Ce n’est pas un vrai oui mais c’est un pas de plus vers un dépistage organisé du cancer bronchopulmonaire (CBP) en France. Ce mardi 1er février, la Haute Autorité de santé (HAS) publie des recommandations qui plaident pour la mise en place d’un programme pilote « avant d’envisager le déploiement d’un programme de dépistage organisé à large échelle ».
5 vies sauvées pour 1 000 personnes dépistées
En 2016, la HAS s’était déjà prononcée sur le sujet, considérant à l’époque que « les conditions de mise en œuvre du dépistage du CBP (…), n’étaient pas réunies ». Mais « de nouvelles publications amènent à s’interroger de nouveau sur la pertinence d’un tel dépistage ».
Alors que les tumeurs bronchopulmonaires restent la première cause de décès par cancer, les méta-analyses et la revue systématique des principaux essais publiées depuis, montrent, « avec un niveau de preuve élevé », que le dépistage par scanner faible dose (TDMfd) chez les personnes fortement exposées au tabac diminue la mortalité spécifique. Ainsi, « avec la mise en place d'un dépistage systématique, on pourrait observer une diminution significative de la mortalité spécifique de ce cancer, de l'ordre de 5 vies sauvées pour 1 000 personnes dépistées (en fonction des modalités de dépistage) », chiffre la HAS.

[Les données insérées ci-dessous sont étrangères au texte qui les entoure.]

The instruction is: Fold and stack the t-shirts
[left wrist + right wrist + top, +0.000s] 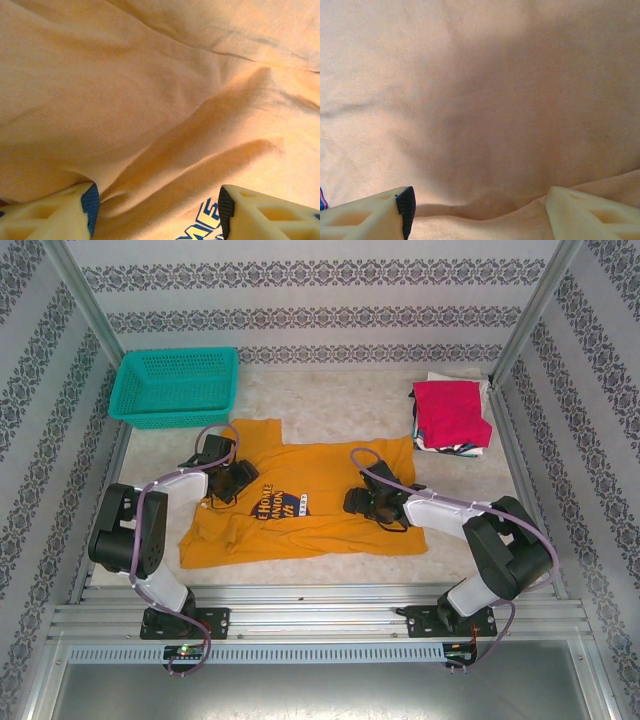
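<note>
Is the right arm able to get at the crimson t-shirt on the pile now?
Probably yes: the right gripper is open on the mustard-orange t-shirt, and bare table lies between it and the crimson t-shirt.

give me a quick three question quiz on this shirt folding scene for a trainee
1. True or false: the left gripper and the right gripper both stand open over the mustard-orange cloth t-shirt.
2. In the top view, where does the teal mesh plastic basket sit? A) far left B) far right C) on the spread shirt
3. What colour is the top shirt of the folded stack at the far right?

Key: 1 true; 2 A; 3 crimson red
</note>
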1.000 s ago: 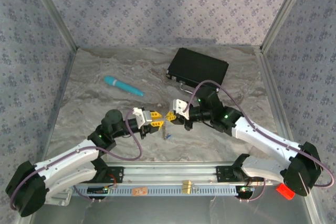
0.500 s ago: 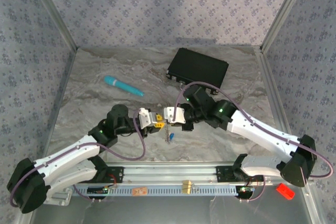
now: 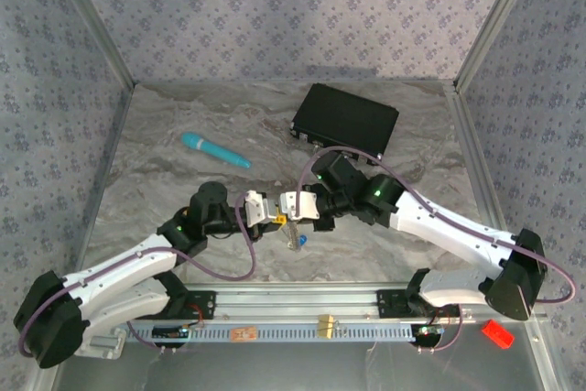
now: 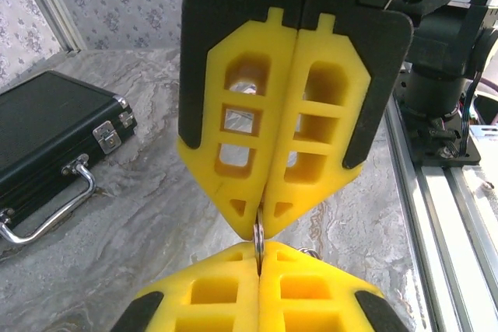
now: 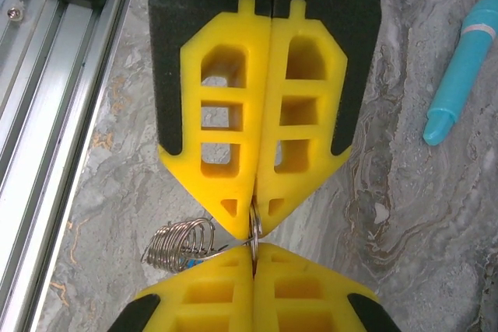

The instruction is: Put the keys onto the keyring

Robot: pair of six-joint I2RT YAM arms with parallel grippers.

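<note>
The left hand [image 3: 274,214] has pushed in toward the middle and is closed on the keyring [image 4: 258,232], whose thin silvery edge shows at the seam of its fingers. Where a gap stood a second ago, the hands now meet tip to tip. A blue key [image 3: 298,241] hangs just below that meeting point, beside a wire coil [image 5: 179,242]. The right hand [image 3: 291,211] is closed on the same keyring. With both pinching it, the keyring looks braced for threading a key on.
</note>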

Les données récentes montrent également que le dépistage réduit le taux de cancers dépistés à un stade avancé. « Un résultat intéressant dans le cas du cancer du poumon dont le pronostic est d'autant plus sombre qu'il est détecté à un stade tardif », souligne la HAS. L’impact sur le taux de cancers dépistés à un stade précoce reste à confirmer.

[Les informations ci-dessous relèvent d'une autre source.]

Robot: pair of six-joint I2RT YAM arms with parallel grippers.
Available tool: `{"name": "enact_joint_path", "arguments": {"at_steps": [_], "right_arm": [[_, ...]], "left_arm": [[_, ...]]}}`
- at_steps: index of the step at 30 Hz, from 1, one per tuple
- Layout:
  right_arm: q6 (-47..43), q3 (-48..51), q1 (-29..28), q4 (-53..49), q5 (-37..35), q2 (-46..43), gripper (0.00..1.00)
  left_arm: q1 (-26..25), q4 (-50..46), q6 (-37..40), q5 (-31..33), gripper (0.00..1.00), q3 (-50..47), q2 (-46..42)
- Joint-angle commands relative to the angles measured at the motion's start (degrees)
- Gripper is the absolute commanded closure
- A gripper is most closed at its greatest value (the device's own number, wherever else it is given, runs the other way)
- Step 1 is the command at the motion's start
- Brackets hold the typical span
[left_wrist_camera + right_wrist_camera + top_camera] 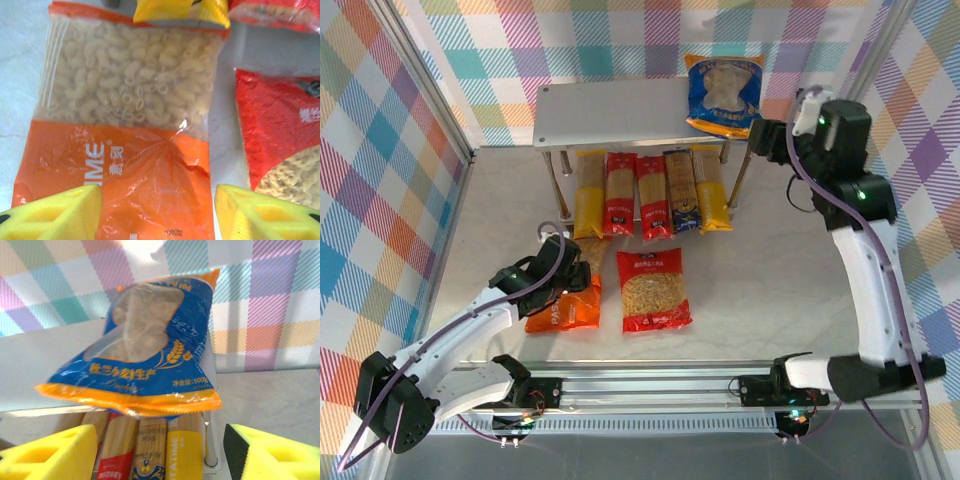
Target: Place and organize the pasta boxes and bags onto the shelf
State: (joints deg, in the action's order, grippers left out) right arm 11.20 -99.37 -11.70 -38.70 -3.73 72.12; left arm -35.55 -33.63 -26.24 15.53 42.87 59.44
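The grey shelf (605,112) stands at the back. A blue bag (724,95) lies on the right end of its top plate, its near edge hanging over the front. My right gripper (754,136) is open just in front of that blue bag (150,360), apart from it. Pasta boxes (651,195), yellow, red and dark blue, lie side by side on the lower board. On the table an orange bag (568,305) lies flat beside a red bag (653,290). My left gripper (157,215) hovers open over the orange bag (130,125), one fingertip at each side.
Checked walls close in the back and both sides. A thin shelf leg (212,440) stands just right of the yellow box (185,450). Bare tabletop (780,270) lies to the right of the red bag (285,140).
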Motion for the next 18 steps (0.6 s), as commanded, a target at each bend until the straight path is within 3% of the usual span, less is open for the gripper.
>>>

En revanche, aucun bénéfice ne ressort en termes de mortalité totale. « Toutefois, ce critère de jugement est peu pertinent du fait de l’interférence sur la mortalité de l’âge et du tabagisme chronique (et de la nécessité d’avoir un suivi à très long terme sur une importante cohorte) ».
Au total, « le dépistage du CBP par scanner faible dose a démontré une diminution de la mortalité spécifique et du taux de détection des cancers à un stade avancé avec un niveau de preuve élevé, ce qui est en faveur de la mise en place du dépistage », résume la HAS.
Un risque de surdiagnostic à préciser
Cependant, « il reste des critères de jugement non ou insuffisamment évalués par manque de données ou résultats divergents comme la VPP, les sensibilité et spécificité du test, etc. », tempère l’institution.
Par ailleurs, les méta-analyses retrouvent avec un niveau de preuve « modéré », une augmentation significative du surdiagnostic avec le dépistage par TDMfd et un taux faux positif ayant conduit à des examens diagnostiques invasifs de 0,1 % à 1,5 % avec un taux de complications lié à ces examens complémentaires de 0,1 % à 1,3 %. « Cette augmentation du risque de surdiagnostic doit être confirmée par des études de meilleure qualité et les taux de faux positif et d’examens complémentaires inappropriés doivent être estimés au regard des modalités de dépistage retenues ».
Dans ce contexte, la HAS considère « que l’état des connaissances est incomplet et insuffisamment robuste pour la mise en place d’un dépistage systématique et organisé du CBP en France ».
Elle préconise par contre de lancer un programme pilote pour documenter « les modalités, la performance, l’efficacité et l’efficience, les contraintes organisationnelles et les dimensions éthiques et sociales » d’un dépistage systématique à la française.
Les États-Unis et la Chine précurseurs
Au niveau international, les États-Unis et la Chine ont déjà franchi le pas et mis en place un dépistage ciblé de routine. D’autres pays comme l’Australie, le Royaume-Uni, ou le Canada ont lancé des expérimentations dans une perspective de mise en place d’un dépistage organisé ciblé.
En France, la question fait débat régulièrement. Si de nombreux pneumologues et radiologues militent depuis longtemps pour la mise en place d’un dépistage organisé, les autorités sanitaires étaient restées plutôt sur la réserve jusque-là. Mais le lancement de la stratégie décennale de lutte contre les cancers, début 2021 a rebattu les cartes actant une volonté de faire avancer les choses.